• [What you have to do]:
Determine how many lines below contain the string "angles" and give that number without anything else.
■ ■ ■
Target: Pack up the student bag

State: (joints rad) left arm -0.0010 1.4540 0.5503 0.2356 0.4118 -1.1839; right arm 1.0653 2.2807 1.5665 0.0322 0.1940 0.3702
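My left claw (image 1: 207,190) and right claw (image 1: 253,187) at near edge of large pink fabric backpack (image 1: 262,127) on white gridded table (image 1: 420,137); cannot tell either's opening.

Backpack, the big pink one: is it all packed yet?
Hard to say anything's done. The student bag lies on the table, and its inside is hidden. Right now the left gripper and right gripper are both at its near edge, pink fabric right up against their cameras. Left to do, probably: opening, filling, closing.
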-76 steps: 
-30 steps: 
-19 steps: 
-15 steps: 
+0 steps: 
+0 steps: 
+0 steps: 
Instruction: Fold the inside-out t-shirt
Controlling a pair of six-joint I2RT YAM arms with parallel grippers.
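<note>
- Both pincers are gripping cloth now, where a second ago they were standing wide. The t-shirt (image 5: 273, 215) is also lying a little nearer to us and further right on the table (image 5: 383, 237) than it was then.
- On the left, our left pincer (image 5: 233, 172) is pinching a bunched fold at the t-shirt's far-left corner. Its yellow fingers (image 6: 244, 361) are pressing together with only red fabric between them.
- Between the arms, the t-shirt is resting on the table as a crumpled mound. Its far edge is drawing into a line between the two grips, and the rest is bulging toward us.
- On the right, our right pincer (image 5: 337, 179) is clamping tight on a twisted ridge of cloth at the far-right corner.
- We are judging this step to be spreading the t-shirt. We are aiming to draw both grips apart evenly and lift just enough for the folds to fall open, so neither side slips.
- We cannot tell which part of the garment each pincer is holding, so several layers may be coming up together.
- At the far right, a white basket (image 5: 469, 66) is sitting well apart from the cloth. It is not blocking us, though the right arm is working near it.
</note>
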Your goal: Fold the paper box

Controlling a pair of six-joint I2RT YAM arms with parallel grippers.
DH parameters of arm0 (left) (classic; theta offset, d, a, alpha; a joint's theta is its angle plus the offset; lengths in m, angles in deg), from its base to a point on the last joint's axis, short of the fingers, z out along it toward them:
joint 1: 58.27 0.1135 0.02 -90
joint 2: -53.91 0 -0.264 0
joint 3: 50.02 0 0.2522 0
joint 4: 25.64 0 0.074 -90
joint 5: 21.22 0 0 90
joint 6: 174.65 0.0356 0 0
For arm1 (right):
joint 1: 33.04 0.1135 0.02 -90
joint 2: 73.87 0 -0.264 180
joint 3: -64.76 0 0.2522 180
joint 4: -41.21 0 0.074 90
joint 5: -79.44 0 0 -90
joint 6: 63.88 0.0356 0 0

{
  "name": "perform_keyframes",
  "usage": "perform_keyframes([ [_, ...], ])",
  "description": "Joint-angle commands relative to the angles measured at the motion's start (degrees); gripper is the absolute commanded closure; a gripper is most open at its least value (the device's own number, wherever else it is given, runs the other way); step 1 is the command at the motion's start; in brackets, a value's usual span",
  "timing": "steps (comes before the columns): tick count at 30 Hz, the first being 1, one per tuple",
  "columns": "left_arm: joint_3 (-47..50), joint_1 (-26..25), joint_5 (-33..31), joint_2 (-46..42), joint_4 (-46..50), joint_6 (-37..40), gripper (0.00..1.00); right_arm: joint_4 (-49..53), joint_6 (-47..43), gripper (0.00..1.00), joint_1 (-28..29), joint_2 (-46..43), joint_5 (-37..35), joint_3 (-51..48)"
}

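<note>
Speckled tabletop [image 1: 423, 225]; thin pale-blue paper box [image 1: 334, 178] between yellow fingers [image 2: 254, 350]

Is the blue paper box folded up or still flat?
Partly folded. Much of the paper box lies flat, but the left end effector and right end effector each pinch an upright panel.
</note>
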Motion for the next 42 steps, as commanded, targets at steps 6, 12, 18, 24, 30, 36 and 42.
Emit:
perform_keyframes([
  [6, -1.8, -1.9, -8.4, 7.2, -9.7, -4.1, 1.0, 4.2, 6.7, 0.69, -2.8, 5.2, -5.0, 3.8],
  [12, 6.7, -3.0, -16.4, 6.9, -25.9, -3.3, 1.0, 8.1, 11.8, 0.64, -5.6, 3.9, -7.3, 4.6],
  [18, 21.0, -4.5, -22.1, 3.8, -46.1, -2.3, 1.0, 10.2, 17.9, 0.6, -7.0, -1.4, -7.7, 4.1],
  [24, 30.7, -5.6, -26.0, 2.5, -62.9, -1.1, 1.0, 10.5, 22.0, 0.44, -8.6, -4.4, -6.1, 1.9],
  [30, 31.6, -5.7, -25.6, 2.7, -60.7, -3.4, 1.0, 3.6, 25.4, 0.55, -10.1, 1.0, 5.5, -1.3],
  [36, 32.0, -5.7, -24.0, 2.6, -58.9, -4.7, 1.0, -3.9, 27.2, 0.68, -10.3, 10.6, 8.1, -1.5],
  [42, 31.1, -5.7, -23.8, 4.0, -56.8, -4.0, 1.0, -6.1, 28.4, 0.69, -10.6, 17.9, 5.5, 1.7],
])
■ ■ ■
• [Response area]:
2